The flight data recorder, when it was recovered from the seabed, contained the final cockpit communications. Among them was a phrase that became the title of the preliminary report's coverage in the Irish press: 'We're gone.' There were no mechanical anomalies. The aircraft was functioning normally. The crew was experienced and well-trained. What failed was something larger - the systems and procedures that were meant to ensure their route guidance accurately reflected the obstacles in their path.

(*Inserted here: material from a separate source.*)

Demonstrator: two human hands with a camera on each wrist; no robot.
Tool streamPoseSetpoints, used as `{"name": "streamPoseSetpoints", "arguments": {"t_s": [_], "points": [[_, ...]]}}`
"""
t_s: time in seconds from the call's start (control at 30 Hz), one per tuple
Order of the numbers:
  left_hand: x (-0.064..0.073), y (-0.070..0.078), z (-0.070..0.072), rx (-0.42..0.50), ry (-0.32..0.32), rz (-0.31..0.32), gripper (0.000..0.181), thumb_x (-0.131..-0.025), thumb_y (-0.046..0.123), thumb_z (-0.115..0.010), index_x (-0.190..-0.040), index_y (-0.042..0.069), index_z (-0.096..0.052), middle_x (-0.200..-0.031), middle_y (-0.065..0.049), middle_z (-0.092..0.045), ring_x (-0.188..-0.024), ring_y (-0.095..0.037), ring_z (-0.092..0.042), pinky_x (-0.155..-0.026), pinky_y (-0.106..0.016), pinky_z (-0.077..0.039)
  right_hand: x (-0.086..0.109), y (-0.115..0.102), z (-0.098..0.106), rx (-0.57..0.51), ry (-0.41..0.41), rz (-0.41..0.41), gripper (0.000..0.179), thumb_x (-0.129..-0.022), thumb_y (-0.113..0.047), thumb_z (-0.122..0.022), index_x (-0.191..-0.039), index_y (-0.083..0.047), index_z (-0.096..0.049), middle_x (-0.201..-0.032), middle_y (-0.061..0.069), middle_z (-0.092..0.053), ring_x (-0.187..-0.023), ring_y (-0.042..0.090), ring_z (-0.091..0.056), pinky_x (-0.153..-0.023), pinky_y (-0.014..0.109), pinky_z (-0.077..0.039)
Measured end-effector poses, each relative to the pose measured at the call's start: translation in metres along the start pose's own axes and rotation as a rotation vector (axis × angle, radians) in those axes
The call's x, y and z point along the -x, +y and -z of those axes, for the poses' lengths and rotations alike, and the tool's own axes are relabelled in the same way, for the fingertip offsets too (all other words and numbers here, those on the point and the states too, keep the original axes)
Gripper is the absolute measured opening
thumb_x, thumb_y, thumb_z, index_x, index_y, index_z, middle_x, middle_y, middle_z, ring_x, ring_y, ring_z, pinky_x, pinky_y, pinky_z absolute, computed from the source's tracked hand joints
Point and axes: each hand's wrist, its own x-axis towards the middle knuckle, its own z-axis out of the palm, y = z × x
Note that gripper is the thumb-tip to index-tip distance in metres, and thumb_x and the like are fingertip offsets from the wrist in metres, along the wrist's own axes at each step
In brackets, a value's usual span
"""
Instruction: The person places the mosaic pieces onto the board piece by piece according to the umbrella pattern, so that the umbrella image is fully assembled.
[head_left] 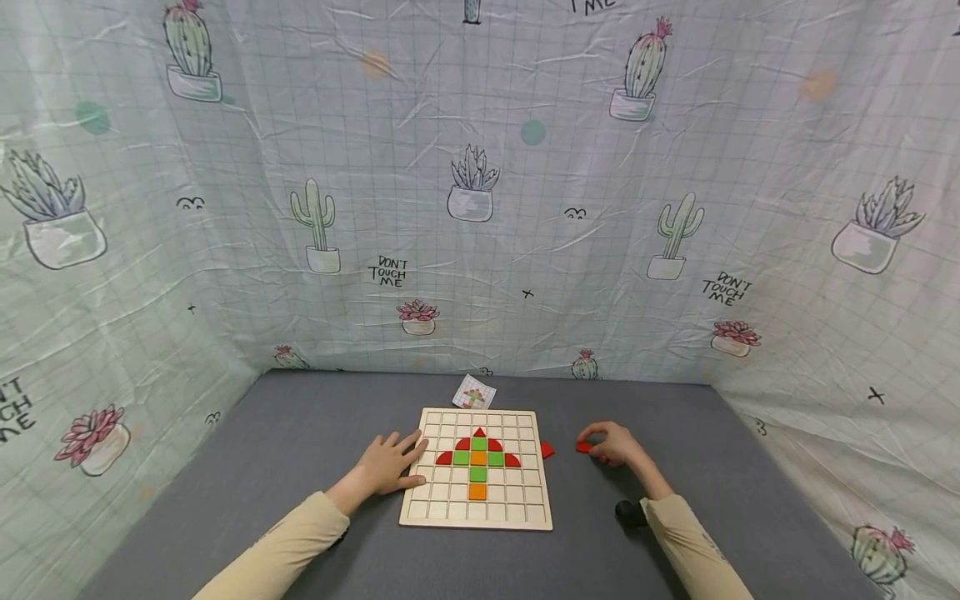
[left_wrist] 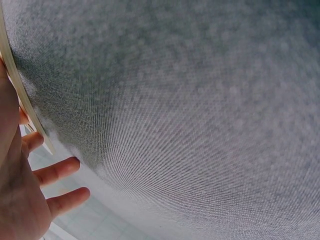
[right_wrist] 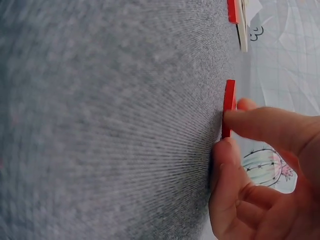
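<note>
A wooden grid board (head_left: 517,517) lies flat on the grey table, with red, green and orange pieces set in its middle squares. My left hand (head_left: 384,464), fingers spread, rests at the board's left edge; in the left wrist view the wooden edge (left_wrist: 30,110) passes by its fingers. To the right of the board my right hand (head_left: 615,443) pinches a flat red piece (right_wrist: 229,95) at the tabletop; its full outline is partly covered by the fingers. Another red piece (head_left: 547,450) lies against the board's right edge.
Behind the board lies a small printed card (head_left: 465,393) with a coloured pattern on a grid. A black rounded object (head_left: 630,513) shows beside the right sleeve. A cactus-print cloth (head_left: 480,275) encloses the back and sides of the grey table (head_left: 300,417).
</note>
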Motion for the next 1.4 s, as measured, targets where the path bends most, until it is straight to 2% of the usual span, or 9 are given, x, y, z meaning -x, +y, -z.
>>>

Twelve Contributory Factors

The final report from the Air Accident Investigation Unit, published in November 2021 after four and a half years of inquiry, identified twelve contributory factors leading to the crash. The report was sharply critical of the management and organisational systems behind the search-and-rescue contract. Blackrock Island was not listed in the route's obstacle database. Risk assessments had not identified the hazard. Training had not flagged it. The crew of Rescue 116, in other words, had been let down by every layer of the system designed to keep them safe.

What Remains

Captain Dara Fitzpatrick's funeral was held in Glencullen, County Dublin, on 18 March 2017, with a Coast Guard helicopter giving top cover over the church. Mark Duffy's funeral followed at the end of the month. For the families of Paul Ormsby and Ciaran Smith, who never recovered remains to bury, there has been no comparable closure. The Coast Guard service those four crew belonged to continues - other helicopters fly other missions from Dublin, Waterford, Shannon, and Sligo - and every crew that goes out now does so under procedures rewritten in the long shadow of what happened at Blackrock. On the island itself, a small white lighthouse goes on flashing its warning to the sea.

From the Air

The crash site is at Blackrock Island, 54.067°N, 10.320°W, 9.5 nautical miles west of Blacksod on the Mullet Peninsula. The island rises 70 metres above sea level and is often shrouded in mist. Approaches from the southeast at low altitude should treat Blackrock as a primary hazard. Ireland West Airport Knock (EIKN) is about 50 nm to the east; Donegal (EIDL) lies to the north. Pilots overflying the area are encouraged to maintain awareness of all named offshore obstacles - the Rescue 116 inquiry highlighted how an island missing from a route database can have catastrophic consequences.